"The extent of exposure to the ONDCP 'Above the Influence' campaign (RQ1) was assessed by cross-tabulating the measures of self-reported exposure to this campaign with each of the four treatment/control cells at the fourth wave of data collection, the point by which such exposure would have taken place for all study participants. Of youth in the control community/control school cell, 73% said they definitely had seen the ONDCP 'Above the Influence' campaign. The self-reported exposure to the ONDCP campaign was similar in the three treatment cells (68–79%).
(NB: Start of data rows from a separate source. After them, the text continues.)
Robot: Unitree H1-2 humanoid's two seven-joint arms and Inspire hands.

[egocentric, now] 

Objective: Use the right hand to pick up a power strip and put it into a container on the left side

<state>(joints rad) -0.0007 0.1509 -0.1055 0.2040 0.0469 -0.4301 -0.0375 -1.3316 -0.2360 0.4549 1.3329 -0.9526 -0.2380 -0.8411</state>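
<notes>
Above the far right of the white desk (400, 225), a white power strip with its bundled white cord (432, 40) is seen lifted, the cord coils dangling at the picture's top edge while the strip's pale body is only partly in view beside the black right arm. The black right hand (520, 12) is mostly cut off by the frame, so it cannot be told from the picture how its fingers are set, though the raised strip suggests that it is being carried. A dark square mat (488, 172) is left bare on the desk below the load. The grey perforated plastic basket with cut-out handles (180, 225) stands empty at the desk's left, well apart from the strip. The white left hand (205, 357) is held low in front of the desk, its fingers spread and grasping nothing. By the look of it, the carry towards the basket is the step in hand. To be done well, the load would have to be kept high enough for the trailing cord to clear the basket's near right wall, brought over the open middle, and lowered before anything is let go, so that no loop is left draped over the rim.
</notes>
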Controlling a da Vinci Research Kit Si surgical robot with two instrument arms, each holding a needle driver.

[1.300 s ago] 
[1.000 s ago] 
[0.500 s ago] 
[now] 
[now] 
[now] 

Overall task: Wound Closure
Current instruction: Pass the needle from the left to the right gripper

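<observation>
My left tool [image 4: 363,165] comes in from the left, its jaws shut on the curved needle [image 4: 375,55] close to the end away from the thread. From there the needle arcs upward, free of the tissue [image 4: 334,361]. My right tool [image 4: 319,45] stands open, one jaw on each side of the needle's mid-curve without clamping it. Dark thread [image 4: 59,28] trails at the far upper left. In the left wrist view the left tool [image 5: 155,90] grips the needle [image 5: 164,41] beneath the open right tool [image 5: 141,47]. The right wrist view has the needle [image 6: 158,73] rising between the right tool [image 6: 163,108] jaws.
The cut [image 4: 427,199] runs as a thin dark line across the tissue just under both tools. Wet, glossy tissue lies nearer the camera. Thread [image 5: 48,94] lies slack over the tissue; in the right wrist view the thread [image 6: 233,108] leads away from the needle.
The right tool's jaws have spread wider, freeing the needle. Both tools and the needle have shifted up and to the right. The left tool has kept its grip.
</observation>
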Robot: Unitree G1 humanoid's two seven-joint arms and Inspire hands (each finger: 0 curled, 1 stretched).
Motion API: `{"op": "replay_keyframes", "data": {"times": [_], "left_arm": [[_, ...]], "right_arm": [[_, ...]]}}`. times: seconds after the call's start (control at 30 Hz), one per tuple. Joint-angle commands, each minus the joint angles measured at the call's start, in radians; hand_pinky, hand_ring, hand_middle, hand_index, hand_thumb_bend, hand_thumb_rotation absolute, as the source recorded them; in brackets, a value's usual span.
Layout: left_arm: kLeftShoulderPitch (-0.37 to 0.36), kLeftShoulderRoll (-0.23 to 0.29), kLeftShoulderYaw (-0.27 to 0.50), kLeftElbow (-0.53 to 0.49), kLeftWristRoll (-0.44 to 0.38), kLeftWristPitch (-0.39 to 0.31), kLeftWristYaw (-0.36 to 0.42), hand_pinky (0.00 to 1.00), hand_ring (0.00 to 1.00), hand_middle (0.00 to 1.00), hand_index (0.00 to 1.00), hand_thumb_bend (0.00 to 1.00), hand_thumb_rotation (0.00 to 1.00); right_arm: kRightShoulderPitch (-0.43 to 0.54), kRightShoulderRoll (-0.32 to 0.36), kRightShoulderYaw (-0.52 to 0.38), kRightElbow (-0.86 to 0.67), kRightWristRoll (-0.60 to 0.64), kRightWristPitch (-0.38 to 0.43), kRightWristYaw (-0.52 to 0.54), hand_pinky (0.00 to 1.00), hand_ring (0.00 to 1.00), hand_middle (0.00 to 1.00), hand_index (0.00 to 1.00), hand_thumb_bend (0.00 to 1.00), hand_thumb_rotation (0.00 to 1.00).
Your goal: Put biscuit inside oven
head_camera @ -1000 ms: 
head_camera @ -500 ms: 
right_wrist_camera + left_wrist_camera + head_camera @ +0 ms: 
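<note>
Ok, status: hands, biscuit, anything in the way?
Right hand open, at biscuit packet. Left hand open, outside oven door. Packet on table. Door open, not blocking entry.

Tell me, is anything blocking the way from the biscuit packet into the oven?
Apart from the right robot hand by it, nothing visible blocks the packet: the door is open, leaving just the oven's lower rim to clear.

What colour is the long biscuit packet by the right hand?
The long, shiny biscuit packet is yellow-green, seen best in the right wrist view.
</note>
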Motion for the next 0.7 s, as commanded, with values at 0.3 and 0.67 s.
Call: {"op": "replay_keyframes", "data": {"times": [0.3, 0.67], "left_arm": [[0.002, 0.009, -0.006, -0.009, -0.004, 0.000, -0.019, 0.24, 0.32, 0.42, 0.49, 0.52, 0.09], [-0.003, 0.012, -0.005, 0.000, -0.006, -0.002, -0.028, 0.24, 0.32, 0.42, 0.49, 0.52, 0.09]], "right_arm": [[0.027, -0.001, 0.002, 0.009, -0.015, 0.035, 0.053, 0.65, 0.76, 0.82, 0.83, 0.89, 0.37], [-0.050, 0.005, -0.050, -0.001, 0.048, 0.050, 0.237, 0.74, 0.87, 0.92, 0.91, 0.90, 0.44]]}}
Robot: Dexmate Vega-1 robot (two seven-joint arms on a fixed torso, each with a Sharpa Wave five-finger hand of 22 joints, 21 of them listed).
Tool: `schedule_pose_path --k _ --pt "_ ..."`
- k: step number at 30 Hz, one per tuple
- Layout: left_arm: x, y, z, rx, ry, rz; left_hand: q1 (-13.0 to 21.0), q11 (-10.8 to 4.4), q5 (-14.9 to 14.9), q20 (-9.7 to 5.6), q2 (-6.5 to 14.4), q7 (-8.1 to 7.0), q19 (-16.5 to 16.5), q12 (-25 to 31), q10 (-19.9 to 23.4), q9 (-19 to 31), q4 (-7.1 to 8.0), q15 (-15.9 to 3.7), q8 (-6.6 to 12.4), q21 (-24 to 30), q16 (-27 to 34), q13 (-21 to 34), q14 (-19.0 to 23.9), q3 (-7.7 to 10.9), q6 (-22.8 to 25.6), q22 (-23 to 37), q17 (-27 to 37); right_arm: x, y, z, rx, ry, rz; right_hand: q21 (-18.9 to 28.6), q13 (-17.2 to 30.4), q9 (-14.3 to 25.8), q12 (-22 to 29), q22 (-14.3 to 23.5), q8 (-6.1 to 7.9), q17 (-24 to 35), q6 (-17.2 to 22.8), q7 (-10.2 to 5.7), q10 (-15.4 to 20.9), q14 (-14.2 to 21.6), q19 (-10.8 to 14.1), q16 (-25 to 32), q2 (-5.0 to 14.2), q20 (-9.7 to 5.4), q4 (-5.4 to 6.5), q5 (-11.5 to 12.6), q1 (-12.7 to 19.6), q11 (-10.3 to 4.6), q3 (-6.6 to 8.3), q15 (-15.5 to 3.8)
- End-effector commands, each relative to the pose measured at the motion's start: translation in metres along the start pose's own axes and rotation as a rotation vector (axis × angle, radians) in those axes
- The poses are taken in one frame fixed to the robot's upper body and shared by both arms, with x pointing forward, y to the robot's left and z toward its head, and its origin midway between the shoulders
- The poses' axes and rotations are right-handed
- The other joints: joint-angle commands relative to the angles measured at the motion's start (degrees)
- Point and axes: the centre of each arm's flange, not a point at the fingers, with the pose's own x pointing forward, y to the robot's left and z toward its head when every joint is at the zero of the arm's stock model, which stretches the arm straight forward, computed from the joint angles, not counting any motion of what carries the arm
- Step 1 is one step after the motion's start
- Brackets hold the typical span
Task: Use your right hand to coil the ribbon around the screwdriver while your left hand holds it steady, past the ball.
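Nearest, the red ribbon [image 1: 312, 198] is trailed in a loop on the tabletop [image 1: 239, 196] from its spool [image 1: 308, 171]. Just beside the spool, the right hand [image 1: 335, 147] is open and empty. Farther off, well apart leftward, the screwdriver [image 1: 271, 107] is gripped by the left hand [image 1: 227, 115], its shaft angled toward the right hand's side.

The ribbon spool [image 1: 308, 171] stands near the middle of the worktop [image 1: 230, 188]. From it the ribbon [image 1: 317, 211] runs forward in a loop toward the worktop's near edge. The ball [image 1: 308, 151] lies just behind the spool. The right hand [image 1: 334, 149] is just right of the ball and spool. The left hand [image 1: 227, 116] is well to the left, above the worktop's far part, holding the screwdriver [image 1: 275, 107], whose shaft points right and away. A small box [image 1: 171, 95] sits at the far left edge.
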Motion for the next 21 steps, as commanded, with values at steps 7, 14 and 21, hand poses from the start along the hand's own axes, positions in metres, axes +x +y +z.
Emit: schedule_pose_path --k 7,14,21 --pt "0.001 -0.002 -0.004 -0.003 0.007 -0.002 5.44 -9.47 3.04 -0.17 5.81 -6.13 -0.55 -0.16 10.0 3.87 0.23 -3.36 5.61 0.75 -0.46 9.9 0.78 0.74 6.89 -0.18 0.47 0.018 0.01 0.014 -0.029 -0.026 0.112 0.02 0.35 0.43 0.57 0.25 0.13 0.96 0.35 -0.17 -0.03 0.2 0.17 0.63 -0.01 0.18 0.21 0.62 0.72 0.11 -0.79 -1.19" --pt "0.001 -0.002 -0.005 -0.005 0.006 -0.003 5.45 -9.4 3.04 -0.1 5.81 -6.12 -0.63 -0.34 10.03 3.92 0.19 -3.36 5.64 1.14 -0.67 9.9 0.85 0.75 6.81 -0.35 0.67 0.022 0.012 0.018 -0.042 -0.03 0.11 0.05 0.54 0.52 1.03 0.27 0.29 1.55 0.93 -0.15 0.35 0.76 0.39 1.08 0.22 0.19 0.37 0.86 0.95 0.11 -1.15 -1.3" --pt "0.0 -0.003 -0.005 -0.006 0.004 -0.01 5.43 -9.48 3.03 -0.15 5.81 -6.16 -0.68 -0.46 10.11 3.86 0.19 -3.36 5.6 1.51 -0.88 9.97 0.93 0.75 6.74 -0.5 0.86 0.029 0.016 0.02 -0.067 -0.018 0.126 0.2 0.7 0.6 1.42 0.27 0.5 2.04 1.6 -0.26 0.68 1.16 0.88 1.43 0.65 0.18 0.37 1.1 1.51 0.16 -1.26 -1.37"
"We can be confident that this exposure is in large measure due to actual exposure and not false recognition or youth providing what they may have believed to be a socially desirable response, as the percentage reporting they had definitely seen one of the two foils, or fake campaigns, was much less than the percentage reporting exposure to the ONDCP campaign. For example, in the control cell in which 73% of youth said they’d definitely seen the 'Above the Influence' campaign, 14.6% reported definitely seeing one foil and 20.2% claimed they definitely saw the other (false recognition of the two foils was highly correlated — 67% of those claiming recognition of the first foil also claimed recognition of the second). Similar differences were found in the other cells. These levels of false recognition are typical in response to survey questions about self-reported exposure that do not include actual images of an advertisement (see Shapiro (1994) for a discussion of false recognition of messages)."

Source

Slater, Michael D., et al., "Assessing Media Campaigns Linking Marijuana Non-Use with Autonomy and Aspirations: “Be Under Your Own Influence” and ONDCP’s “Above the Influence." Prev Sci. 2011 March; 12(1): 12–22.